Discriminators that decide questions

  1. Acute Stress Disorder vs PTSD — duration 3 days–1 month (ASD) vs >1 month (PTSD); symptoms beyond 1 month → PTSD.
  2. Tuberculoid vs Lepromatous leprosy — TT: lepromin positive, highest CMI, lowest load, anaesthetic lesion, non-infectious, early nerve affection. LL: lepromin negative, lowest CMI, highest load, normal sensation in lesions, infectious, late nerve, leonine facies.
  3. CRAO vs CRVO — CRAO: cherry-red spot at fovea, pale retina, attenuated vessels, embolus (ophthalmic emergency, first 15 min→1h). CRVO: "blood and thunder" extensive haemorrhages, engorged tortuous vessels, macular oedema.

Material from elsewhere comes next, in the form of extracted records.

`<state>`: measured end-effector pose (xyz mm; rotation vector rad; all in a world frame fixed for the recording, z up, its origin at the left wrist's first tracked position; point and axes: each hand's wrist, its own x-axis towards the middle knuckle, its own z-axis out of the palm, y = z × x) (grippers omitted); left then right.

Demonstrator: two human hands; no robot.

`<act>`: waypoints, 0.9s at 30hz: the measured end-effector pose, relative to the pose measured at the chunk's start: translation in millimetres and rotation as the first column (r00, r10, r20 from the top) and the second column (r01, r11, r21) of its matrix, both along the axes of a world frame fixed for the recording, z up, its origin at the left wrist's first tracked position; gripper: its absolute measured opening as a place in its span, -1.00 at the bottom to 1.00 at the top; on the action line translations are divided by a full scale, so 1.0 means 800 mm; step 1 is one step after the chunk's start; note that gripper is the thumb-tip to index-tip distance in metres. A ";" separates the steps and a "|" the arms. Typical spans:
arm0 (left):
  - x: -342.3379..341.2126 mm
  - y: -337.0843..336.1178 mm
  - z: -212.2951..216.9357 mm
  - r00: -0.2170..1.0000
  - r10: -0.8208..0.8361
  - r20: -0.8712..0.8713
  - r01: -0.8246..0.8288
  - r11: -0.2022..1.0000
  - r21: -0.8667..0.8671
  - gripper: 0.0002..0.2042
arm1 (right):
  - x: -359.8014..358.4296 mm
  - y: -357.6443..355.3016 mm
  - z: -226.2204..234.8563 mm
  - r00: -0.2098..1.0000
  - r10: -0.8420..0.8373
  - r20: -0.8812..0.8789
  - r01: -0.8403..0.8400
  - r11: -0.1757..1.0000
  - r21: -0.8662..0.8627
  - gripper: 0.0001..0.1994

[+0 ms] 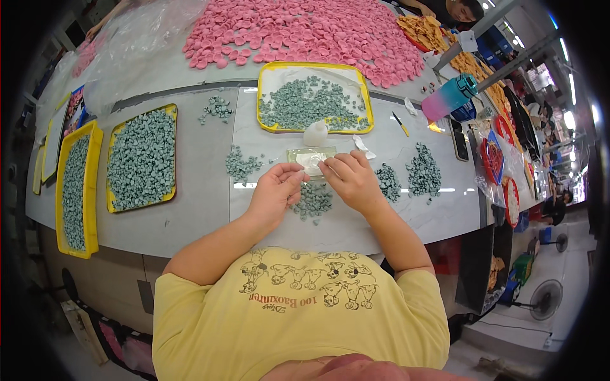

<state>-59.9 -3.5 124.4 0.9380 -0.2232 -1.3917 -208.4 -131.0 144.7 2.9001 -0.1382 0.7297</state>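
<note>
A pale worktable [190, 165] fills mid-frame; at centre, the left hand [274, 190] and right hand [351, 181] pinch fingertips on a small clear tray [309, 155]; a grey-green pile [312, 200] lies just below it; yellow trays [141, 159] sit at left.

You have three yellow trays of grey-green pieces in clear view: one ahead of you [314, 68], one at your left [141, 159], one at the table's left corner [76, 190]; a further yellow rim [39, 166] shows beyond it, contents unclear. Five loose heaps of grey-green pieces lie on the table: [218, 108], [241, 165], [312, 199], [388, 181], [423, 171]. One spread of pink pieces [305, 32]. One pink-and-teal bottle [448, 96]. One phone [459, 140]. One small white bottle [316, 133].
</note>
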 end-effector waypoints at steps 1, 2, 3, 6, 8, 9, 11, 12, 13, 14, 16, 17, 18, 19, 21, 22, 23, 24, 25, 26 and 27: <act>0.003 0.002 -0.002 1.000 -0.012 0.011 0.012 1.000 0.007 -0.83 | 0.003 0.003 0.001 1.000 0.006 -0.005 -0.006 1.000 -0.003 -0.74; 0.006 0.005 -0.002 1.000 -0.006 0.006 0.006 1.000 0.004 -0.83 | 0.007 0.006 0.004 1.000 0.011 -0.004 -0.011 1.000 0.012 -0.75; 0.009 0.008 -0.002 1.000 -0.015 0.006 0.015 1.000 0.006 -0.86 | 0.009 0.009 0.005 1.000 0.016 -0.002 -0.016 1.000 0.027 -0.75; 0.017 0.018 -0.003 1.000 -0.021 -0.012 0.021 1.000 -0.002 -0.91 | 0.020 0.019 0.009 0.993 0.018 0.119 -0.056 0.946 0.319 -0.77; 0.021 0.027 -0.002 0.999 -0.016 -0.037 0.015 1.000 -0.009 -0.89 | 0.030 0.039 0.008 0.982 -0.096 0.162 -0.018 0.808 0.589 -0.79; 0.025 0.031 0.000 0.999 -0.030 -0.044 0.030 0.999 -0.017 -0.86 | 0.035 0.048 0.007 0.960 -0.228 0.165 0.001 0.591 0.807 -0.81; 0.029 0.037 0.002 0.997 -0.042 -0.061 0.040 0.999 -0.029 -0.83 | 0.040 0.057 -0.006 0.959 -0.233 0.164 -0.040 0.457 0.889 -0.83; 0.031 0.040 0.001 0.995 -0.071 -0.074 0.069 0.997 -0.037 -0.80 | 0.043 0.061 -0.013 0.954 -0.248 0.166 -0.084 0.310 0.947 -0.85; 0.033 0.042 0.001 0.991 -0.099 -0.086 0.095 0.994 -0.046 -0.78 | 0.047 0.066 -0.018 0.958 -0.238 0.160 -0.081 0.311 0.947 -0.85; 0.036 0.045 0.002 0.992 -0.089 -0.092 0.085 0.995 -0.049 -0.78 | 0.051 0.071 -0.022 0.951 -0.249 0.184 -0.108 0.289 0.951 -0.86; 0.042 0.050 0.004 0.972 -0.161 -0.170 0.165 0.986 0.005 -0.74 | 0.057 0.083 -0.022 0.946 -0.253 0.204 -0.135 0.267 0.954 -0.88; 0.044 0.052 0.003 0.973 -0.154 -0.173 0.157 0.988 0.005 -0.74 | 0.060 0.090 -0.017 0.949 -0.231 0.215 -0.107 0.408 0.907 -0.86; 0.046 0.053 0.003 0.968 -0.164 -0.189 0.169 0.985 0.012 -0.72 | 0.063 0.094 -0.015 0.952 -0.207 0.225 -0.080 0.540 0.838 -0.85; 0.046 0.052 0.001 0.962 -0.181 -0.206 0.189 0.982 0.019 -0.70 | 0.064 0.095 -0.017 0.953 -0.208 0.221 -0.077 0.540 0.838 -0.85; 0.045 0.051 -0.002 0.959 -0.189 -0.213 0.197 0.980 0.018 -0.69 | 0.065 0.093 -0.022 0.918 -0.105 0.382 -0.173 0.761 0.625 -0.81; 0.044 0.050 -0.003 0.957 -0.195 -0.216 0.203 0.979 0.016 -0.68 | 0.064 0.090 -0.023 0.919 -0.107 0.381 -0.171 0.761 0.626 -0.81; 0.043 0.049 -0.005 0.956 -0.198 -0.217 0.206 0.978 0.016 -0.68 | 0.063 0.087 -0.024 0.916 -0.076 0.394 -0.167 0.820 0.547 -0.78; 0.042 0.048 -0.006 0.957 -0.203 -0.208 0.212 0.977 0.022 -0.67 | 0.061 0.085 -0.025 0.914 -0.045 0.404 -0.162 0.871 0.464 -0.74; 0.041 0.046 -0.006 0.958 -0.208 -0.199 0.218 0.976 0.028 -0.66 | 0.059 0.083 -0.024 0.914 -0.048 0.403 -0.158 0.872 0.464 -0.74; 0.040 0.045 -0.006 0.957 -0.211 -0.201 0.221 0.975 0.027 -0.66 | 0.058 0.082 -0.021 0.923 -0.005 0.384 -0.169 0.893 0.417 -0.73; 0.040 0.045 -0.004 0.958 -0.209 -0.197 0.220 0.975 0.038 -0.66 | 0.056 0.081 -0.020 0.931 0.038 0.363 -0.180 0.912 0.369 -0.71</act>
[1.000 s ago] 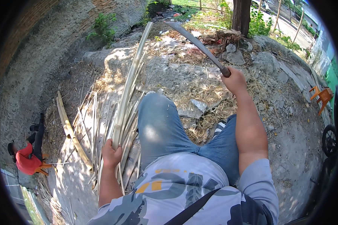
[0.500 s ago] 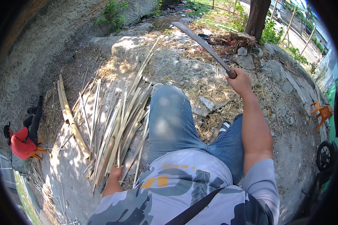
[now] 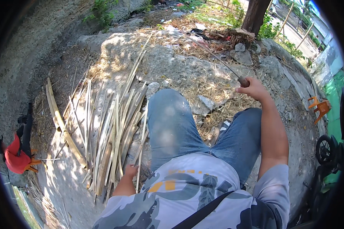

  4. Viper vs Cobra envenomation — Viper: hemotoxic + vasculotoxic (severe local pain, oedema, ecchymosis, gangrene, coagulopathy, myoglobinuria). Cobra: neurotoxic (minimal local pain/oedema, fasciculation → skeletal-muscle paralysis; consciousness + sensation spared).
  5. Anticholinergic vs cholinergic toxidrome — Anticholinergic: dilated pupils, dry/flushed skin, urinary retention, delirium, hyperthermia, ↓bowel sounds. Cholinergic: salivation, lacrimation, urination, bronchorrhoea, fasciculation, paralysis.
  6. Atropine vs oximes in organophosphate — atropine = muscarinic antagonist only (does NOT block nicotinic); oximes = reactivate AChE → correct all 3 (muscarinic + nicotinic + CNS), critical window first 24–48h before "aging".